The full listing, start to finish: write it out again exactly.

==================================================

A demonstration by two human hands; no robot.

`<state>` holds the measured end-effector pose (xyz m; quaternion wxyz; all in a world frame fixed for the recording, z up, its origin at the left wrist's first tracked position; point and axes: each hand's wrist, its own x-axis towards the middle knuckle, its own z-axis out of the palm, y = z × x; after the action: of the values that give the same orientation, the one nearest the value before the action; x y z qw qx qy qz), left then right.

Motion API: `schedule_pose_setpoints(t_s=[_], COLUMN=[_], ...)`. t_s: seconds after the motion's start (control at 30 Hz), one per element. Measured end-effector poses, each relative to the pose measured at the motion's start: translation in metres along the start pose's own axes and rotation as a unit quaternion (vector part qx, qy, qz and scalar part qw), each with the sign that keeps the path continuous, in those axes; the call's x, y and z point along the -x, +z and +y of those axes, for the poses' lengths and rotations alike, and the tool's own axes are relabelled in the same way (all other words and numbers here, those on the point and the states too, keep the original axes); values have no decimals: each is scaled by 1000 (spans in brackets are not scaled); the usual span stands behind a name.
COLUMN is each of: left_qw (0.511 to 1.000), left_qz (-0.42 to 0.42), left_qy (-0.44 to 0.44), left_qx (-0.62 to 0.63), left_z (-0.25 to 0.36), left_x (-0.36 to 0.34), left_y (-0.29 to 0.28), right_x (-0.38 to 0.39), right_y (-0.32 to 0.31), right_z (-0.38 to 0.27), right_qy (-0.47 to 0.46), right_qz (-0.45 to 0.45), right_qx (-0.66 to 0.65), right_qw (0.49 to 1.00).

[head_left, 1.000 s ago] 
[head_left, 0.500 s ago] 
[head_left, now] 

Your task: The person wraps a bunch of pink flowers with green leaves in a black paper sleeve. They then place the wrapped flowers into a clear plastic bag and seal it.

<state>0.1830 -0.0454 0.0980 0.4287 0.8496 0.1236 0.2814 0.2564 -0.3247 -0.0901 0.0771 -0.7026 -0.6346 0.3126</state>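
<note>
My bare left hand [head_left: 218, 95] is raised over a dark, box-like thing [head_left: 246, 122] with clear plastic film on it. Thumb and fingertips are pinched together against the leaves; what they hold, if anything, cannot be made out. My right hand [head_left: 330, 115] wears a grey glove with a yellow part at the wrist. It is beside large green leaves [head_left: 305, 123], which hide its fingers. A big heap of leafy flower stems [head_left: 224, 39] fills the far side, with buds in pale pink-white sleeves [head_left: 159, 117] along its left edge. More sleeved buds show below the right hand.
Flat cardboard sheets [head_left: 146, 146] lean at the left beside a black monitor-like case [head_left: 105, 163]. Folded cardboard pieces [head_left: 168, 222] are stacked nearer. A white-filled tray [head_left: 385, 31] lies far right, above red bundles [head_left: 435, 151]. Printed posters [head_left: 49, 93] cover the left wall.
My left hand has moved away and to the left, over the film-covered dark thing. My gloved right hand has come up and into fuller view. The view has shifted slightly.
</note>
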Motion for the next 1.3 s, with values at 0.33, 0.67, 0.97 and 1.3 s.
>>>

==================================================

=== Your solution ===
A demonstration by two human hands; no robot.

`<state>` holds the measured end-effector pose (xyz m; quaternion wxyz; all in a world frame fixed for the recording, z up, its origin at the left wrist's first tracked position; point and axes: each hand's wrist, its own x-axis towards the middle knuckle, its own z-axis out of the palm, y = z × x; after the action: of the values that give the same orientation, the one nearest the value before the action; x y z qw qx qy qz), left then right.

Motion API: `schedule_pose_setpoints(t_s=[_], COLUMN=[_], ...)`. t_s: seconds after the motion's start (control at 30 Hz), one per element. Measured end-effector poses, each relative to the pose measured at the motion's start: translation in metres along the start pose's own axes and rotation as a unit quaternion (vector part qx, qy, qz and scalar part qw), each with the sign that keeps the path continuous, in those axes; the call's x, y and z point along the -x, +z and +y of those axes, for the poses' lengths and rotations alike, and the tool's own axes are relabelled in the same way (all other words and numbers here, those on the point and the states too, keep the original axes); values have no decimals: each is scaled by 1000 (spans in brackets are not scaled); the usual span stands behind a name.
COLUMN is each of: left_qw (0.511 to 1.000), left_qz (-0.42 to 0.42), left_qy (-0.44 to 0.44), left_qx (-0.62 to 0.63), left_z (-0.25 to 0.36), left_x (-0.36 to 0.34), left_y (-0.29 to 0.28), right_x (-0.38 to 0.39), right_y (-0.32 to 0.31), right_z (-0.38 to 0.27), right_qy (-0.47 to 0.46), right_qz (-0.45 to 0.45), right_qx (-0.66 to 0.65), right_qw (0.49 to 1.00).

[head_left, 1.000 s ago] 
[head_left, 0.500 s ago] 
[head_left, now] 

Your task: The person wraps a bunch of pink flowers with green leaves in a black paper sleeve. They then place the wrapped flowers into a clear plastic bag and seal it.

<state>0.1830 -0.0454 0.0980 0.4287 0.8496 0.1236 0.2814 0.2564 -0.3247 -0.0901 0.0771 -0.7026 -0.6346 0.3126</state>
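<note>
My bare left hand [head_left: 218, 95] is raised over a dark, box-like thing [head_left: 246, 122] with clear plastic film on it. Thumb and fingertips are pinched together against the leaves; what they hold, if anything, cannot be made out. My right hand [head_left: 330, 115] wears a grey glove with a yellow part at the wrist. It is beside large green leaves [head_left: 305, 123], which hide its fingers. A big heap of leafy flower stems [head_left: 224, 39] fills the far side, with buds in pale pink-white sleeves [head_left: 159, 117] along its left edge. More sleeved buds show below the right hand.
Flat cardboard sheets [head_left: 146, 146] lean at the left beside a black monitor-like case [head_left: 105, 163]. Folded cardboard pieces [head_left: 168, 222] are stacked nearer. A white-filled tray [head_left: 385, 31] lies far right, above red bundles [head_left: 435, 151]. Printed posters [head_left: 49, 93] cover the left wall.
My left hand has moved away and to the left, over the film-covered dark thing. My gloved right hand has come up and into fuller view. The view has shifted slightly.
</note>
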Motion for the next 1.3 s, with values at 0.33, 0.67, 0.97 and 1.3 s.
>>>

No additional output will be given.